Man habe hier auf den ersten Blick eine "typische Aussage-gegen-Aussage-Konstellation", erklärte sie weiter. Deshalb müsste man prüfen, ob es Beweise gegen den Angeklagten jenseits der Aussage des mutmaßlichen Opfers gebe. Das versuchte sie mit ihrem Plädoyer zu widerlegen.

"Es gibt keine Spuren an dem Messer, die die Version der Nebenklägerin bestätigen", sagte Combé zum Beispiel mit Blick auf die Tatwaffe. Die Mischspur am Griff des Küchenmessers sei Kachelmann nicht eindeutig zuzuordnen. Die Version der Staatsanwaltschaft, Kachelmann habe das Messer abgewischt, sei unglaubwürdig. Die Sachverständigen hätten dagegen erklärt, dass "Hautzellen kleben wie Pech".

Ähnlich sei es bei dem Strickkleid: Claudia R. hatte ausgesagt, Kachelmann habe ihr das Kleid hochgeschoben, doch auch an dessen Saum fand man keine passenden Spuren. Die Verletzungen am Hals und den Oberschenkeln hätte sich die Ex-Geliebte auch selbst beibringen können. "Es gibt keinerlei äußeren Umstände, die die Aussage der Nebenklägerin belegen", stellte Combé am Ende ihres dreistündigen Plädoyers fest. Im Gegenteil gebe es mehrere Hinweise, dass es nicht so gewesen sei.

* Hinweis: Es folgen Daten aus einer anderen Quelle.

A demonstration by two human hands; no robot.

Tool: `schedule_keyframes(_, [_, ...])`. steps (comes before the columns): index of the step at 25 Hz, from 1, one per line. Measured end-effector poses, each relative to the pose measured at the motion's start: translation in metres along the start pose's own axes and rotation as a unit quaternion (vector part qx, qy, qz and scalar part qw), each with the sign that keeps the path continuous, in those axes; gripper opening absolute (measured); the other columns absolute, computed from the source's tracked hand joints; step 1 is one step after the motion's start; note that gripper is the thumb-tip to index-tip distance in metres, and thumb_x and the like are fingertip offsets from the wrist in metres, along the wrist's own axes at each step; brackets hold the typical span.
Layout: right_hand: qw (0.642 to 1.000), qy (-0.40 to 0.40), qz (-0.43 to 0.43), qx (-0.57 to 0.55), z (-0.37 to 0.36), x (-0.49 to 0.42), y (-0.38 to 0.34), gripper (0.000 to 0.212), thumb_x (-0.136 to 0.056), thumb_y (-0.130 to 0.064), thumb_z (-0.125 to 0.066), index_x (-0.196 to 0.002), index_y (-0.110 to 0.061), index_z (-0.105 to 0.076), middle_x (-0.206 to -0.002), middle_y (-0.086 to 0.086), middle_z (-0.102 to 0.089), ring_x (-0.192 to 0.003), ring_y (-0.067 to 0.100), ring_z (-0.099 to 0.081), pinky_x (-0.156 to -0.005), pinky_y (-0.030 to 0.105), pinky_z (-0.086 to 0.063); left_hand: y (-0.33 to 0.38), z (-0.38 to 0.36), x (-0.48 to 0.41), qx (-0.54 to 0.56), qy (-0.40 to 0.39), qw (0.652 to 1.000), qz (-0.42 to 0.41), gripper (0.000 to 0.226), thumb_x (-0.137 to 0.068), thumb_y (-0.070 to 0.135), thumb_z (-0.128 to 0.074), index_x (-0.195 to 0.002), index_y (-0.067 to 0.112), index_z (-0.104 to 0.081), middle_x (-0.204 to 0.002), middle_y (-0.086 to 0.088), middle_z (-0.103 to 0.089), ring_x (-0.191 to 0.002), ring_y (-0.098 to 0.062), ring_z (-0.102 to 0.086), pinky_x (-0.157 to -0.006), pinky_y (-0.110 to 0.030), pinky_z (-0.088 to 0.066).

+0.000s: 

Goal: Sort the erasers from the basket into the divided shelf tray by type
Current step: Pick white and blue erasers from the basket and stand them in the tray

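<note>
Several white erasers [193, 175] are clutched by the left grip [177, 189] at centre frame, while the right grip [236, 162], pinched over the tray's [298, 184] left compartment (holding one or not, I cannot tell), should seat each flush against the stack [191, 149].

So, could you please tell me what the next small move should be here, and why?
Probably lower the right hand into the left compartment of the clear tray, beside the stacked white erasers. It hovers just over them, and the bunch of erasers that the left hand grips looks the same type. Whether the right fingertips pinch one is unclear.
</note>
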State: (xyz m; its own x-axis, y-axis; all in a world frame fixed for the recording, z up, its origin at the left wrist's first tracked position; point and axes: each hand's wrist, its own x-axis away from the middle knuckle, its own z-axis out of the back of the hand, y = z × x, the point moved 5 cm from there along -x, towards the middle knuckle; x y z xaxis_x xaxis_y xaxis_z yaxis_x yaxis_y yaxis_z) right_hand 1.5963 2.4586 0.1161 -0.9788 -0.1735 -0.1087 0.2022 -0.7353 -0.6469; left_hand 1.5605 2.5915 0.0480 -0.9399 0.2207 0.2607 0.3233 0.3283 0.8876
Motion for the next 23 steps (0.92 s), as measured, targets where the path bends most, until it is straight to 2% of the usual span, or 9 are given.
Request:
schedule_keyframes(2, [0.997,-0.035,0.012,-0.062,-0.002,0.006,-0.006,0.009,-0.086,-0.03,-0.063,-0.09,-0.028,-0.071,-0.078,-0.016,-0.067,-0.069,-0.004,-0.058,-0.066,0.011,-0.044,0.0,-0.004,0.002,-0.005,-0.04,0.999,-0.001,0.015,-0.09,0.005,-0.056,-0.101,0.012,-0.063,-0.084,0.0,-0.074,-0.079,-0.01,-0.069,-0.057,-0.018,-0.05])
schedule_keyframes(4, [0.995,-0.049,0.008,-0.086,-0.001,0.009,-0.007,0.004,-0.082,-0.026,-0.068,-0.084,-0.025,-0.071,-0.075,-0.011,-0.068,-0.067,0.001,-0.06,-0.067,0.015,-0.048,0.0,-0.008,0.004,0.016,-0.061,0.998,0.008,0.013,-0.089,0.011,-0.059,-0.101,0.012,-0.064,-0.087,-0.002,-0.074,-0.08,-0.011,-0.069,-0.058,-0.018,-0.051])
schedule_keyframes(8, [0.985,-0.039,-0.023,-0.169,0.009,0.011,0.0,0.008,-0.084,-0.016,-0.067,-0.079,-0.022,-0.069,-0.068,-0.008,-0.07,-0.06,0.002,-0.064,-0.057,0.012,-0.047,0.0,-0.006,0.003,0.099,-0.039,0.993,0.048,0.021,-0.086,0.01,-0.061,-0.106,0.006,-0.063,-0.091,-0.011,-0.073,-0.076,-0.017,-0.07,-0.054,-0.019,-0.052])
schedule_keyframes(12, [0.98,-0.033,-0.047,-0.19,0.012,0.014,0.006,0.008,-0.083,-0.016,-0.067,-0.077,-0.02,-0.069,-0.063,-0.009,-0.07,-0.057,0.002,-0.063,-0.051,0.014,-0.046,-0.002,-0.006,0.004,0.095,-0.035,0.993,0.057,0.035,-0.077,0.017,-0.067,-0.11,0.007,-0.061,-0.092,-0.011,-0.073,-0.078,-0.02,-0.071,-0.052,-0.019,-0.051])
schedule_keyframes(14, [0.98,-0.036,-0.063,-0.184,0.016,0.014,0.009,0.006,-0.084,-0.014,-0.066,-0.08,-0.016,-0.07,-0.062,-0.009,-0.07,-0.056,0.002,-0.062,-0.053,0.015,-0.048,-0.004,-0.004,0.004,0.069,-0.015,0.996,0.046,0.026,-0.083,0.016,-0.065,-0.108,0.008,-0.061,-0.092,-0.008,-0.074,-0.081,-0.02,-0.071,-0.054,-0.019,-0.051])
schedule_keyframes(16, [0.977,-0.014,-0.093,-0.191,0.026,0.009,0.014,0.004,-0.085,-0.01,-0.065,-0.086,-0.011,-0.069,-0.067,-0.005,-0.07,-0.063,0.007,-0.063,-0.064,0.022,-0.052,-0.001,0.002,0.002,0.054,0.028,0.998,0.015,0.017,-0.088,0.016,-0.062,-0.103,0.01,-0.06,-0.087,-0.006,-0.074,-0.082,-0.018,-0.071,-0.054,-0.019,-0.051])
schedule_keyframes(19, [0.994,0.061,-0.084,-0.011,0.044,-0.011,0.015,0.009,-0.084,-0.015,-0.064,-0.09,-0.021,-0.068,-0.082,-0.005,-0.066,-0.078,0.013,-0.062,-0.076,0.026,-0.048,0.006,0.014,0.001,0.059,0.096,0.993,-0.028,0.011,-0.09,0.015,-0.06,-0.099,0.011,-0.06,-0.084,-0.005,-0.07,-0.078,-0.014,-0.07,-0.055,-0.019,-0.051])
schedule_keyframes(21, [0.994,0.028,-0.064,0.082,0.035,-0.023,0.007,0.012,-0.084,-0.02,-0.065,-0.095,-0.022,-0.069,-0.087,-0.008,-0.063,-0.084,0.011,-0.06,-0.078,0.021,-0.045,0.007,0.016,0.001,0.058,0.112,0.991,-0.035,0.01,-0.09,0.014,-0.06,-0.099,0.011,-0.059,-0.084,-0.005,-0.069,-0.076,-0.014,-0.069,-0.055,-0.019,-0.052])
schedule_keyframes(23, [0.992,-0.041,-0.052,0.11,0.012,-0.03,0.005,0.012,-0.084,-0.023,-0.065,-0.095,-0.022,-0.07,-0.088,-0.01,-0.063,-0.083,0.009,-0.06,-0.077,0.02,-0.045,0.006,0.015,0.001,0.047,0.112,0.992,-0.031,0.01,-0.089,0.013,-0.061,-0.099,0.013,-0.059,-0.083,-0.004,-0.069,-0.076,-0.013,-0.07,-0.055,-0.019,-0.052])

Die im Gericht anwesende Ex-Freundin des Schweizers folgte dem Plädoyer mit von Kachelmann abgewandtem Gesicht. Mehrfach schüttelte sie den Kopf und brach sogar in Tränen aus. Zuschauer quittierten das Plädoyer der Verteidigerin dagegen mit Beifall. Der Angeklagte präsentierte sich an diesem Morgen außerordentlich gut gelaunt - er lachte viel, schob Combé eine handschriftliche Notiz zu.

Erst ins Bett oder erst Essen?

Auch der Chatverkehr zwischen Kachelmann und seiner Ex-Geliebten vor der angeblichen Vergewaltigung kam vor Gericht erneut zur Sprache. Eben jener Chatverkehr hatte vergangene Woche für einen Eklat dort gesorgt: Weil der Staatsanwalt in seinem Plädoyer daraus zitierte, warf die Verteidigung ihm vor, er wolle mit der Veröffentlichung intimer Details den Angeklagten maximal beschädigen. In ihrem Plädoyer ging nun aber auch Verteidigerin Combé auf dieses Chatprotokoll ein - schließlich habe der Staatsanwalt das schon eingeführt, allerdings "sinnentstellend" daraus zitiert.

Der Chat spielt bei der Beweisführung beider Seiten keine ganz unwichtige Rolle: Die Nebenklägerin hatte ausgesagt, man habe erst gegessen, dann gestritten, dann habe Kachelmann sie vergewaltigt. Der Moderator hingegen stellte den Ablauf in seiner einzigen Aussage ganz anders dar: Sie hätte ihn an diesem Abend, wie sonst auch immer, schon halb entkleidet auf dem Bett erwartet. Combé zitierte nun das Chatprotokoll folgendermaßen: "Essen auf jeden Fall - ich habe schon vorgekocht", schreibt Claudia D. "Vielleicht später", antwortet Kachelmann. Sie: "Genau". Das widerspreche ihrer Aussage, das Essen sei vor dem Sex gekommen, interpretierte Combé.

Am Nachmittag hielt dann auch der zweite Verteidiger, Johann Schwenn, sein Plädoyer - und forderte einen Freispruch. Die Kosten für seine Verteidigung müssten der Staatskasse auferlegt werden. Für die erlittene Untersuchungshaft sei Kachelmann außerdem eine Entschädigung zu zahlen.

Die Staatsanwaltschaft hatte vergangene Woche vier Jahre und drei Monate Haft für den Wettermoderator beantragt. Kachelmanns Ex-Geliebte habe "massive Todesangst" erlitten, hatte die Anklage unter anderem erklärt. An der Darstellung der Frau gebe es keinen vernünftigen Zweifel. Ein Urteil soll am kommenden Dienstag nach mehr als 40 Verhandlungstagen fallen.